‘Oh.’ Sarah paused for a second. ‘I don’t know where she is.’
Sam endeavoured to take stock of the situation, ignoring Brera’s desperate gestures from the front seat.
‘OK. Well, thanks for putting up with her. I’ll see you.’
‘What do you mean? Is that it?’
‘I think so.’
She used the cut-off mechanism on the phone and handed it to Brera. ‘It’s all yours.’
Brera was in a state of intense agitation. ‘Who was that? Who slapped Sylvia?’
Sam laughed. ‘Someone who should know better,’ she said.
Shortly after Sarah had hung up, Vincent arrived, demanding money for a cab, clutching, somewhat incongruously, a large iced cake which smelled of apples and cinnamon.
Sarah said, ‘Hi,’ and made as if to give him a hug, but he put out a restraining hand.
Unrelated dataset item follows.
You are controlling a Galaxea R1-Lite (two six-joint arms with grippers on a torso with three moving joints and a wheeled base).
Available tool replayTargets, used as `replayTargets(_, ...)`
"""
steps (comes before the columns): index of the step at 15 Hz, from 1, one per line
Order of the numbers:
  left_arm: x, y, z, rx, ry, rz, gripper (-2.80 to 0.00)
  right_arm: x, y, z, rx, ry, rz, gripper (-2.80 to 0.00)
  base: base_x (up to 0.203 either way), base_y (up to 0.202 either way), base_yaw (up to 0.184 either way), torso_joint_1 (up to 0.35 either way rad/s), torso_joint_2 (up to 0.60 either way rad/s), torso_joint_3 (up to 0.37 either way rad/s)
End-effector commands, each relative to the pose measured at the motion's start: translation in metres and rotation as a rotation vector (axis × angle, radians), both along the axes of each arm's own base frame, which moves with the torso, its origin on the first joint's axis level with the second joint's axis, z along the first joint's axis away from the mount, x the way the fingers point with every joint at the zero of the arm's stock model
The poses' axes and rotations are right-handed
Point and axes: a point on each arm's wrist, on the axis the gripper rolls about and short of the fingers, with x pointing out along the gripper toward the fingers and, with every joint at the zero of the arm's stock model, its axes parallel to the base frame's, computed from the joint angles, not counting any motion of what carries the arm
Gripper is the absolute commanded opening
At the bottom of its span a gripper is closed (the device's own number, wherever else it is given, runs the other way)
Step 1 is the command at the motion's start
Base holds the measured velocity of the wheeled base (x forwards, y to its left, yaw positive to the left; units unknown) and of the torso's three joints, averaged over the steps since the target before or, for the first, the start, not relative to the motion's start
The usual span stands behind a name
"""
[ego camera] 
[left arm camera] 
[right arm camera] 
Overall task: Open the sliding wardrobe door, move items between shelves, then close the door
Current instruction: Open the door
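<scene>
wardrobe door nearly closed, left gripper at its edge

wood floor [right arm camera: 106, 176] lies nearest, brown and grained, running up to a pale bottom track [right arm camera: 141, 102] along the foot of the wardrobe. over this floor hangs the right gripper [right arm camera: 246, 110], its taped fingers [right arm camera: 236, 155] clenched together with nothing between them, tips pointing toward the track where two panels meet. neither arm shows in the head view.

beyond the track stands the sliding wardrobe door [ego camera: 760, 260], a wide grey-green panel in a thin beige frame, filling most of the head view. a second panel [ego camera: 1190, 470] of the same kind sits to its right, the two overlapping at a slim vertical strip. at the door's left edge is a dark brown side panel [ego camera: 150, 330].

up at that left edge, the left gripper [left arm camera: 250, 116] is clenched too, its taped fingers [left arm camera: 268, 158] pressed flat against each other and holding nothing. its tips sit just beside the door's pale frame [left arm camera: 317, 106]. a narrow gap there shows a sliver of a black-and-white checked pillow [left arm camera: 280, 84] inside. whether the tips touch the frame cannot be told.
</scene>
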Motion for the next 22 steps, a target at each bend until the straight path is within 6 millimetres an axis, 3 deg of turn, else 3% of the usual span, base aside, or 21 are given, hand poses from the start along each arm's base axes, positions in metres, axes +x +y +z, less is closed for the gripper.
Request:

‘Hold on. This is precious.’
‘Who’s it for?’
‘Nobody.’ He glanced over his shoulder. ‘Would you pay the cab? He’s waiting outside.’
Sarah went to get her purse. Vincent walked into the living-room and was about to switch on the television when an assortment of peculiar noises captured his attention. They were radiating from the bathroom. He walked in and found Sylvia.
She was in the bath, up to her neck in water. The bathroom smelled like a perfume counter. Sylvia was naked but seemed unembarrassed.
‘Hello,’ she said, recognizing him from their previous encounter. She sloshed around lazily in the water, grinning, watching as waves of liquid spilled over the rim of the bath and on to the floor.
Vincent tried not to fall over on the tiles; which were now wet and slippery. He held his cake aloft. Sylvia spotted it as she peered over the edge of the bath. She sat up. ‘What’s that? Is it for me?’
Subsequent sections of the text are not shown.